I'm very shy about sharing my work and I never think it's any good. People tell me otherwise, but I'm always convinced they're just being nice. Just like how people tell me I'm good looking, but I never seem to see it in the mirror. Perhaps I have low self-esteem? Maybe, but I'd really like to know if these two pieces are any good. I don't have any friends that listen to classical music so asking their opinions wouldn't do me much good. I'm relatively new to composing classical music and I was only trained till grade 2, so any feedback would be greatly appreciated 

Ps, I'd highly suggest using decent speakers or headphones, as I'm not very good at production either heh

Nocturne in Ab: Nocturne in Ab

The Mind of Neptune I:

__
https://soundcloud.com/prasad-shankar%2Fthe-mind-of-neptune


----------



## Samuel Kristopher (Nov 4, 2015)

Well, as someone who's listened to Chopin's Nocturnes (undoubtedly the best, in my opinion), I can say that your Nocturne was very nice to listen to. 

On the point of constructive criticism, I would say that the bass motif was a little repetitive for that first 2 minutes. After your reprieve around the 2:10 mark, it was very nice - for the first section I would perhaps try to vary the rising arpeggio a little bit. The melody was beautiful, though, all round a very pleasant piece


----------



## Pugg (Aug 8, 2014)

I am with poster above, well done!


----------



## prasad94 (Jul 11, 2016)

Thank you both very much for the feedback, especially Samuel Kristopher!

When you do have the time, could you perhaps listen to the mini symphony I wrote? It's 8 minutes and 30 seconds, but I'd really like to know if it's any good. I know it's a chore to listen to something so long, but I really would like to get an opinion on it


----------



## prasad94 (Jul 11, 2016)

I saw in another post that you really admire Tchaikovsky as I do! Well, with Dvoark being a strong contender to Tchaikovksy's spot (his 9th symph is simply brilliant!). Well, the symphonic material in the 2nd link is very much inspired by Tchaikovsky. Could you tell me what you think of it?


----------



## JamieHoldham (May 13, 2016)

Just listened to both, the Nocturne defiantly has a beautiful melody and I think you have a natural gift in that department, the bass part I agree with Sam is quite repetitive, ways around this are to change it slightly after around the 2:15 marker when it comes back in, you can possibly invert it, make it ascend and descend, or change the actual notes slightly, just enough so it is familiar but not completely different if you want it to be a smoother flowing piece.

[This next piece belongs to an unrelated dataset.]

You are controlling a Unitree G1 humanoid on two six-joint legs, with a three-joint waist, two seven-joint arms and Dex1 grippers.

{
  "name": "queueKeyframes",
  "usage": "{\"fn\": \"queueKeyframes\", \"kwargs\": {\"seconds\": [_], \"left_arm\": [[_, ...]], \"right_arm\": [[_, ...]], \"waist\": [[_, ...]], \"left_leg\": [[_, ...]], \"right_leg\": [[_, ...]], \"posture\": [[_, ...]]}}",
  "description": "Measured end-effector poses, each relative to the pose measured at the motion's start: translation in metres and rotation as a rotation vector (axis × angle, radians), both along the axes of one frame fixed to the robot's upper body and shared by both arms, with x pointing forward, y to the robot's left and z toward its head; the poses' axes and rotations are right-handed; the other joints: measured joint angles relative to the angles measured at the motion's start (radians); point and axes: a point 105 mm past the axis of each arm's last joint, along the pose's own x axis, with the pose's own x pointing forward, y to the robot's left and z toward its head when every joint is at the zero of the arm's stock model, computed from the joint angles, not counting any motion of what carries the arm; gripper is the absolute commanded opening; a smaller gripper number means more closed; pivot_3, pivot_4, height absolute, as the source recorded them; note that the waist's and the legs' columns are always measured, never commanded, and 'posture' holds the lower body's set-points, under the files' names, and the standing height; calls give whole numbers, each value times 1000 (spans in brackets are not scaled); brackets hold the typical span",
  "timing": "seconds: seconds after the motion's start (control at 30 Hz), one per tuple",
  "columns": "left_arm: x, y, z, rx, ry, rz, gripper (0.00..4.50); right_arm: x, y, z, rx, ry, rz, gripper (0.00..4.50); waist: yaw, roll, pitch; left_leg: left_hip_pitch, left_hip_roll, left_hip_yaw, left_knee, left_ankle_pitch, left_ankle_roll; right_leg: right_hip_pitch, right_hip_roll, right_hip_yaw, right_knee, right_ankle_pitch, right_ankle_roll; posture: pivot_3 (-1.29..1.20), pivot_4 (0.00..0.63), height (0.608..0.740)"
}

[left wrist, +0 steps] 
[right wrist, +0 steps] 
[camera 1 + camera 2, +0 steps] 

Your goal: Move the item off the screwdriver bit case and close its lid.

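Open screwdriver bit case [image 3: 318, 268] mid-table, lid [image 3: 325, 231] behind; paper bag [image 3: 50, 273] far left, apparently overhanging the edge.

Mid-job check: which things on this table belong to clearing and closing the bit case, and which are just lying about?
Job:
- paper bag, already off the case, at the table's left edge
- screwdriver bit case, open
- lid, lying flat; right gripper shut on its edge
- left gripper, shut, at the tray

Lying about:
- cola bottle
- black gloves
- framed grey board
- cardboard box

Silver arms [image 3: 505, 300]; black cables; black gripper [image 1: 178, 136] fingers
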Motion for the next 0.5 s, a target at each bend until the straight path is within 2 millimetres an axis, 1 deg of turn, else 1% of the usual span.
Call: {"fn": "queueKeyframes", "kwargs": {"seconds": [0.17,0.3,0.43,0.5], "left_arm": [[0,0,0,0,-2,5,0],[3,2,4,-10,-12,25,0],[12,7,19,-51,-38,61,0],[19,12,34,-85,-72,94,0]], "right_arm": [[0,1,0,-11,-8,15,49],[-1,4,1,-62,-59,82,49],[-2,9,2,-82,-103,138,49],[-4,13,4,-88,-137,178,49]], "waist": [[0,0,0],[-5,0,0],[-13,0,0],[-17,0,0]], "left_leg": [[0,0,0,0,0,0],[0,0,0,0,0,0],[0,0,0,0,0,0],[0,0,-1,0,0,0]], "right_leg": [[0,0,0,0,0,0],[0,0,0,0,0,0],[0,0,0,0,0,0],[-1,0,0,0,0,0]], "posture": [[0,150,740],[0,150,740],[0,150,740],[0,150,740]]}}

Also the speed of the piece I think is to fast to have arpeggios in unless they are used on half notes in my opinion to sound nice. Overall its good, down worry about all my intense criticism  

For the symphony, I think you rely on woodwinds especially the flute a bit too much than you should, it carry's the melody's for at least half of the piece, maybe more and you should vary it up with other instruments a bit more, also it is a fairly monophonic piece, there is defiantly counterpoint going on but it is mostly just in the main exposition, when you are in the development, try to develop more than 1 theme or melody at the same time (if you want) since mostly monophonic music is fine if that is the type of music you like to compose but more counterpoint in the development section can help make things more interesting  Also I am not sure what key the piece is in, hard to tell in a symphony but if you follow common practice, try to make sure you start in the tonic  Overall it is a nice piece, it can get a little dull in places (mostly the development section) but I think the main theme in the exposition is the best part, good work.


----------